The only chance you have is to appeal to the humanity, or to be clever enough to find ways to make your point. But if you pick up a gun, you’re finished. The public is no longer with you. You’ve sold your morality down the drain. And you’ve given up on empathy, humanity, all of that, which may be really hard to find in a group of Nazis. But I can tell you, the one thing that’s not gonna work for you, facing a bunch of Nazis, is to try and out-Nazi them, ’cause you can’t do it.

BLACKSTONE: And it seems you’re suggesting as well, don’t just meet them with nonviolence; meet them with humor? Meet them with mischief?

BAEZ: Meet them at mischief and humor, to the best of your abilities, as well.

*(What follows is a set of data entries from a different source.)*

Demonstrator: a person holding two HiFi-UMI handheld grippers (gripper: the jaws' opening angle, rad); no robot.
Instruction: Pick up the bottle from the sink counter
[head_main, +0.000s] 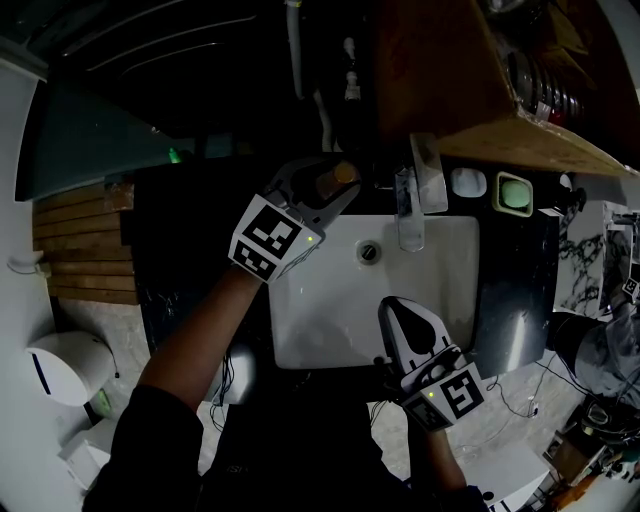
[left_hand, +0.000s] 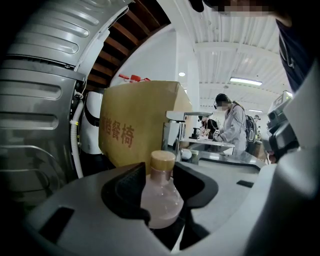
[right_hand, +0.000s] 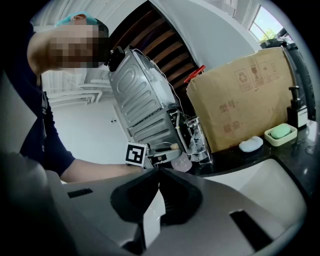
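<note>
Two handheld grippers reach over a white sink (head_main: 330, 330); nearest the person, the right gripper (head_main: 397, 305) hovers above the basin's front part, jaws pressed together with nothing between them. Farther back, at the sink's rear left corner by the dark counter (head_main: 200, 250), the left gripper (head_main: 338, 190) has its jaws either side of a small, upright, pinkish bottle (left_hand: 161, 197) with a tan cap, both pads against its round body. Behind it stands a large cardboard box (left_hand: 135, 120), and right of the faucet (head_main: 412, 200) lie a white soap (right_hand: 250, 144) and a green one in a dish (right_hand: 280, 132).
</note>
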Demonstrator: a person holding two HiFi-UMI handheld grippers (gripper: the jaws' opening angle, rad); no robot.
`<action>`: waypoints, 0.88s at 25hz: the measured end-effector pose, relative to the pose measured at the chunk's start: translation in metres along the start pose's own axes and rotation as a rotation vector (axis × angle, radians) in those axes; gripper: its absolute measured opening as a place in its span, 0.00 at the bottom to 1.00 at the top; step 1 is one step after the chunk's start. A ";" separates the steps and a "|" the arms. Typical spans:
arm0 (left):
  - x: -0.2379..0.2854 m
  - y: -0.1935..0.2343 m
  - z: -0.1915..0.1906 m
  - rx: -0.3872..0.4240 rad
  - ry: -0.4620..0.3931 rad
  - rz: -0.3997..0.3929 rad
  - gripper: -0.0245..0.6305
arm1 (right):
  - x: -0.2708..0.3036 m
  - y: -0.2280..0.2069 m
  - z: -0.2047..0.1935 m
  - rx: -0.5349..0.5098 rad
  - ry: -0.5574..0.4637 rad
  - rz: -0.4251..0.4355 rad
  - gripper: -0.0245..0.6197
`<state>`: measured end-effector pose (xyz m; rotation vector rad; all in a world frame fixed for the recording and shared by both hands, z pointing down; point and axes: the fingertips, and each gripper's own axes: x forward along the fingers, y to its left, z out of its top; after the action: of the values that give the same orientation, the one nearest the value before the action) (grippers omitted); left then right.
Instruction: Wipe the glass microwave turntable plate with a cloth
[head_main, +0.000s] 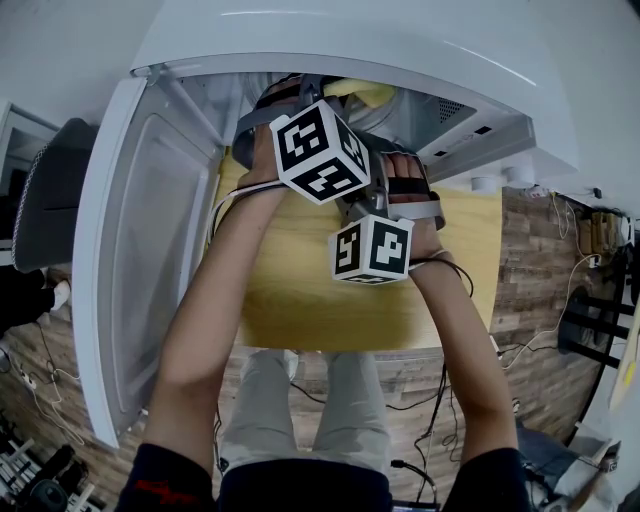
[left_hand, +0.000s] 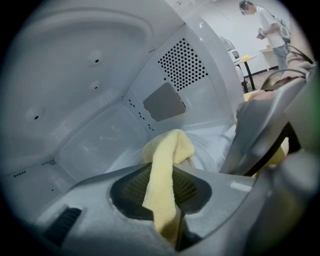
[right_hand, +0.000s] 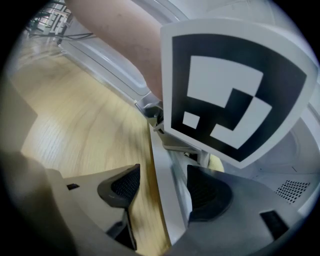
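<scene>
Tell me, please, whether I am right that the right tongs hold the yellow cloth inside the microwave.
Not quite: the left tongs hold the yellow cloth inside the microwave, as the left gripper view shows. The right tongs are open.

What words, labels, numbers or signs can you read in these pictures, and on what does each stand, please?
No readable words or numbers.
Upper marker cube and lower marker cube: black-and-white square codes, no letters.
Red mark on the sleeve: too small to read.
</scene>
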<state>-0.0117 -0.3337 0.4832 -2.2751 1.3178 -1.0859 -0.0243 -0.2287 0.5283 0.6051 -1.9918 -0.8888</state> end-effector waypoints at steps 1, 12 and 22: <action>0.000 0.000 0.000 0.002 0.000 -0.001 0.13 | 0.000 0.000 0.000 -0.001 0.000 0.000 0.47; -0.003 0.014 -0.014 -0.047 0.040 0.045 0.13 | 0.000 0.000 0.000 -0.007 -0.004 -0.013 0.46; -0.014 0.040 -0.044 -0.180 0.085 0.100 0.13 | 0.001 -0.001 -0.001 0.000 -0.004 -0.015 0.46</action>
<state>-0.0722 -0.3381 0.4830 -2.2815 1.6044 -1.0805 -0.0241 -0.2298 0.5282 0.6193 -1.9931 -0.8992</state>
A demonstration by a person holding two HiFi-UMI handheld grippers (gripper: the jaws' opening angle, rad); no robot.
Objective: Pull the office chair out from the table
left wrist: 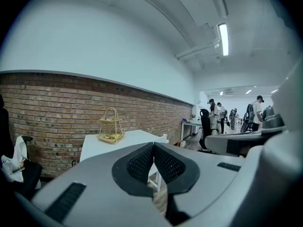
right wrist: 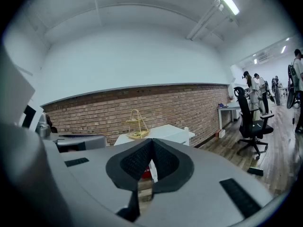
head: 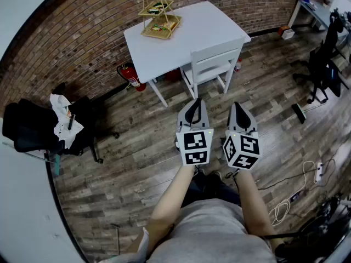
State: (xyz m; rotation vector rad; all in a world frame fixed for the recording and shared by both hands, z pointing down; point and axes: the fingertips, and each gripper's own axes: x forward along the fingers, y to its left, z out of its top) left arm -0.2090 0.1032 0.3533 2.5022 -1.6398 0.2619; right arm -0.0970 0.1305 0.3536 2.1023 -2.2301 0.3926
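Hovering short of the chair (head: pixel 213 56) at the counter (head: pixel 197 26), left tongs (head: pixel 195 102) and right tongs (head: pixel 239 107) are pressed together, empty; only gripper views show people (left wrist: pixel 213 113).

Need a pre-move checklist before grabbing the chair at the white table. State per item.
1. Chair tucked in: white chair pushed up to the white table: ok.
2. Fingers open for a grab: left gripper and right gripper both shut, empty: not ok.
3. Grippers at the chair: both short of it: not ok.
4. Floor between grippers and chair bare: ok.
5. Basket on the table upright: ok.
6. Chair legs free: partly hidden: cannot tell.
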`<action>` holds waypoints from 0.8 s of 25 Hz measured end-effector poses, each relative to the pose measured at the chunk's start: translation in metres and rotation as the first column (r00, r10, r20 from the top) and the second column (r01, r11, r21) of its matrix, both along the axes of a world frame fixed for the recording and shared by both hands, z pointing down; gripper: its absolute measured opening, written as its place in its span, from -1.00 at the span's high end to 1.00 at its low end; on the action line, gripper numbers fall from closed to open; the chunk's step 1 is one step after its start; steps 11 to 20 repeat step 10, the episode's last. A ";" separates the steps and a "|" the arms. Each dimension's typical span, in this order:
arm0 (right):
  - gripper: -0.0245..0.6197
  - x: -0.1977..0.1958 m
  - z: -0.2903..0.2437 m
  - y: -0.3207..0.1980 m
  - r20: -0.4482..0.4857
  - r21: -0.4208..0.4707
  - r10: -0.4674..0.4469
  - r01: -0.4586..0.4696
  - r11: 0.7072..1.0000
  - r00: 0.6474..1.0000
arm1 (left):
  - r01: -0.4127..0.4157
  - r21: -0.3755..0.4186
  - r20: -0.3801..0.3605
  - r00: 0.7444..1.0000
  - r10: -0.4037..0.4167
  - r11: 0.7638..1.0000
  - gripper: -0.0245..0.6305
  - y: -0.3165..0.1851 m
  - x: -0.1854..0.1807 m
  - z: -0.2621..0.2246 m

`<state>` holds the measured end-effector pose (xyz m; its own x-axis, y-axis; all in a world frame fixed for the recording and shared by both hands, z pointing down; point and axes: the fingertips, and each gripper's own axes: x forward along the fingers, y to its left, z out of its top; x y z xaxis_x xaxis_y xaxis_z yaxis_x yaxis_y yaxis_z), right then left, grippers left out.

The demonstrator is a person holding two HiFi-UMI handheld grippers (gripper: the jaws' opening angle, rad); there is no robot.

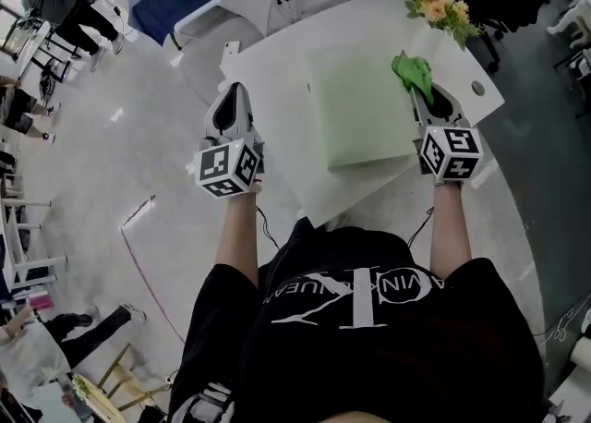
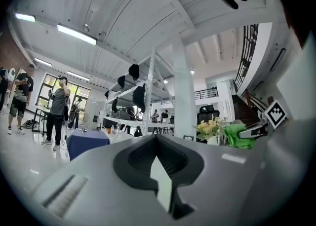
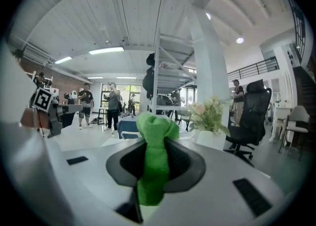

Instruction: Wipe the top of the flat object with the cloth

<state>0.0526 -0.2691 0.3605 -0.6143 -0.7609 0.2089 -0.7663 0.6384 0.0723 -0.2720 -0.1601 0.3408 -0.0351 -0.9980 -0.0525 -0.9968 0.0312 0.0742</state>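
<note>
Right gripper [image 1: 420, 90] is clamping the cloth [image 3: 155, 138]: jaws are pinching in on a bunched green wad. The wad is poking out past the tips and hanging down between the pads. Nothing else is in the grip.

Pad [image 1: 358, 109] is lying flat on the white table [image 1: 273, 89]. It's a pale green square, turned a bit against the table edges, with its near corner close to the table's near edge. The cloth is sitting over the pad's far right corner, and the right gripper is reaching in along the pad's right edge, tilting slightly down. Can't tell from here whether the cloth is actually touching the pad surface.

Left gripper [image 1: 233, 96] is fully closed, jaws meeting with nothing between them. It's hanging level over the floor [image 1: 111, 163], off the table's left edge and well apart from the pad.

Flowers [image 1: 440, 4] are standing at the table's far right corner, just beyond the cloth.
</note>
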 end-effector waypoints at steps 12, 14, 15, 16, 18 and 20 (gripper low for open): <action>0.71 0.002 0.015 -0.003 0.006 -0.047 -0.002 0.002 0.999 1.000 | -0.013 -0.015 -0.022 1.000 0.013 1.000 0.89 -0.004 0.003 0.006; 0.71 0.002 0.015 -0.003 0.006 -0.047 -0.002 0.002 0.999 1.000 | -0.013 -0.015 -0.022 1.000 0.013 1.000 0.89 -0.004 0.003 0.006; 0.71 0.002 0.015 -0.003 0.006 -0.047 -0.002 0.002 0.999 1.000 | -0.013 -0.015 -0.022 1.000 0.013 1.000 0.89 -0.004 0.003 0.006; 0.71 0.002 0.015 -0.003 0.006 -0.047 -0.002 0.002 0.999 1.000 | -0.013 -0.015 -0.022 1.000 0.013 1.000 0.89 -0.004 0.003 0.006; 0.71 0.002 0.015 -0.003 0.006 -0.047 -0.002 0.002 0.999 1.000 | -0.013 -0.015 -0.022 1.000 0.013 1.000 0.89 -0.004 0.003 0.006; 0.71 0.002 0.015 -0.003 0.006 -0.047 -0.002 0.002 0.999 1.000 | -0.013 -0.015 -0.022 1.000 0.013 1.000 0.89 -0.004 0.003 0.006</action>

Humor may be the most disarming of all possible choices of what to do, the way Havel did. Havel, he had my guitar in his hand when we went into this auditorium, and the security was saying, “Oh, we’ll take that.” And he said, “No, no, I am roadie.” (LAUGHTER) “Road manager.” Everything he did was mischief, and at the same time, his leadership was about to topple the Communist government, and the humor was the best part of it all.

BLACKSTONE: We’ve talked about how you’ve known you’re a talented artist since you were a teenager? How is this different than singing?

BAEZ: Oh, that’s simple. The reason I will stop singing is that it’s too difficult. It takes tremendous effort to make sounds that I want to hear. I can do it, and I’ll make a beautiful album, and it’ll probably be my last, because the effort is too great.

This [painting] is effortless. I mean, I shouldn’t say that. There are times when it’s difficult, but it’s not the same kind of– I’m doing this because (UNINTEL) the vocal chords. They’re a muscle. They’re tired. You know, you have to keep working and working and working to get ’em to do what you want ’em to do.

So, it’s just a totally different feeling. This is more freeing right now. When I was young, the voice was free. It didn’t need anything. It didn’t need training. I didn’t need to know how to breathe, anything. And now it’s all smoke and mirrors and effort, whereas this is smoke and mirrors, but it’s not that difficult.